## [Task prompt]
The data below must be returned in full and exactly.

## [Data segment]
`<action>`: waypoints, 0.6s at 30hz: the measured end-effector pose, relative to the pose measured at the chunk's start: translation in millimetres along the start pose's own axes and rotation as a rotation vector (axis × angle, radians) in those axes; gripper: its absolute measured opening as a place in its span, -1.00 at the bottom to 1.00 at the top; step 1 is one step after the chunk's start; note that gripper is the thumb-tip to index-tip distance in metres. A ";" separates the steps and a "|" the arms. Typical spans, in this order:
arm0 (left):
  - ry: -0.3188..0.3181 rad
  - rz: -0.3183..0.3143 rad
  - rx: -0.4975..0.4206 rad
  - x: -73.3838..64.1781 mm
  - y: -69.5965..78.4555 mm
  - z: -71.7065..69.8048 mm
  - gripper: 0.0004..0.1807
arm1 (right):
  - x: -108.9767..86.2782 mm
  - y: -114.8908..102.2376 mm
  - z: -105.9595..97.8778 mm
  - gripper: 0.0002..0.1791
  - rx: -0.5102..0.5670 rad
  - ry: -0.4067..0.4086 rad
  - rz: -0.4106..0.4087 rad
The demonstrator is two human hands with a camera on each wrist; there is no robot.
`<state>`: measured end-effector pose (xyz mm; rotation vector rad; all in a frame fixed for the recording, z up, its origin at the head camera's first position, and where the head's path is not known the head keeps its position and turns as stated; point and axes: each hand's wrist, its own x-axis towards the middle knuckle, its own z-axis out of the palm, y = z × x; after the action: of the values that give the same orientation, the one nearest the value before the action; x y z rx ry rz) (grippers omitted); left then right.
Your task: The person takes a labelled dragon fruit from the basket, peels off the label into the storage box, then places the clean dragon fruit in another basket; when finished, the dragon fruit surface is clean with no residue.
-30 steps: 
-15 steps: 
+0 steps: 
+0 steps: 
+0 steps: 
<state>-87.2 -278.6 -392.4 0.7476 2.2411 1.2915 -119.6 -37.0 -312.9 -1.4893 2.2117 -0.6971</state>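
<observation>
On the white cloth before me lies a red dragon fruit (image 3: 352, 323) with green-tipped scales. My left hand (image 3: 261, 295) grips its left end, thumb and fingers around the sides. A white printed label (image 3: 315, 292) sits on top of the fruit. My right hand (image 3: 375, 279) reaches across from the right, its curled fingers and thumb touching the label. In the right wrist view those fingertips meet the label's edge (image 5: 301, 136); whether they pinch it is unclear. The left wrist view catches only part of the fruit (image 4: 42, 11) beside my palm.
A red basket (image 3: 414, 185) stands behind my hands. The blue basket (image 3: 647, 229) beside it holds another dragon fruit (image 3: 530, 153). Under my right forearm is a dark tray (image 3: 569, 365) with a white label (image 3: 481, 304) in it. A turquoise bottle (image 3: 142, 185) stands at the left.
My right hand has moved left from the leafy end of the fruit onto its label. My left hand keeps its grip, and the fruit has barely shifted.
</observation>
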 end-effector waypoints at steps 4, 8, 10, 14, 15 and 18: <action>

## [Result]
`<action>`: waypoints, 0.6s at 30hz: the measured end-effector pose, relative to the pose measured at the chunk's start: translation in millimetres along the start pose's own axes and rotation as a rotation vector (axis × angle, radians) in those axes; gripper: its absolute measured opening as a place in its span, -1.00 at the bottom to 1.00 at the top; step 1 is one step after the chunk's start; note that gripper is the thumb-tip to index-tip distance in metres. A ";" separates the steps and a "|" the arms. Typical spans, in this order:
arm0 (left):
  - ry: -0.3188..0.3181 rad
  - rz: -0.3183..0.3143 rad
  - rx: -0.4975..0.4206 rad
  - x: -73.3838..64.1781 mm
  - y: -69.5965..78.4555 mm
  - z: -71.7065..69.8048 mm
  - gripper: 0.0004..0.1807
arm1 (right):
  - x: -108.9767..86.2782 mm
  - y: -114.8908..102.2376 mm
  - z: -105.9595..97.8778 mm
  - gripper: 0.0002..0.1791
  - rx: -0.5102..0.5670 rad
  - ry: -0.4067..0.4086 rad
  - rz: -0.4106..0.4087 rad
The demonstrator is two human hands with a camera on each wrist; there is no robot.
`<state>`: measured end-effector pose (xyz mm; rotation vector rad; all in a frame fixed for the recording, z up, its origin at the head camera's first position, and where the head's path is not known the head keeps its position and turns as stated; point and axes: each hand's wrist, its own x-axis towards the middle knuckle, its own z-axis out of the palm, y = z × x; after the action: of the values that give the same orientation, the one nearest the value before the action; x y z rx ry rz) (grippers omitted); left then right.
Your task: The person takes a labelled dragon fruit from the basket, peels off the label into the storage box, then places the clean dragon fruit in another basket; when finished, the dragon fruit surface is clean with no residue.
-30 steps: 
-15 steps: 
+0 steps: 
+0 steps: 
+0 steps: 
<state>-87.2 -278.6 -392.4 0.7476 2.2411 1.2915 -119.6 -37.0 -312.9 -1.4893 2.2117 -0.6971</state>
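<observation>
On the white cloth before me lies a red dragon fruit (image 3: 352, 323) with green-tipped scales. My left hand (image 3: 261, 295) grips its left end, thumb and fingers around the sides. A white printed label (image 3: 315, 292) sits on top of the fruit. My right hand (image 3: 375, 279) reaches across from the right, its curled fingers and thumb touching the label. In the right wrist view those fingertips meet the label's edge (image 5: 301, 136); whether they pinch it is unclear. The left wrist view catches only part of the fruit (image 4: 42, 11) beside my palm.
A red basket (image 3: 414, 185) stands behind my hands. The blue basket (image 3: 647, 229) beside it holds another dragon fruit (image 3: 530, 153). Under my right forearm is a dark tray (image 3: 569, 365) with a white label (image 3: 481, 304) in it. A turquoise bottle (image 3: 142, 185) stands at the left.
My right hand has moved left from the leafy end of the fruit onto its label. My left hand keeps its grip, and the fruit has barely shifted.
</observation>
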 end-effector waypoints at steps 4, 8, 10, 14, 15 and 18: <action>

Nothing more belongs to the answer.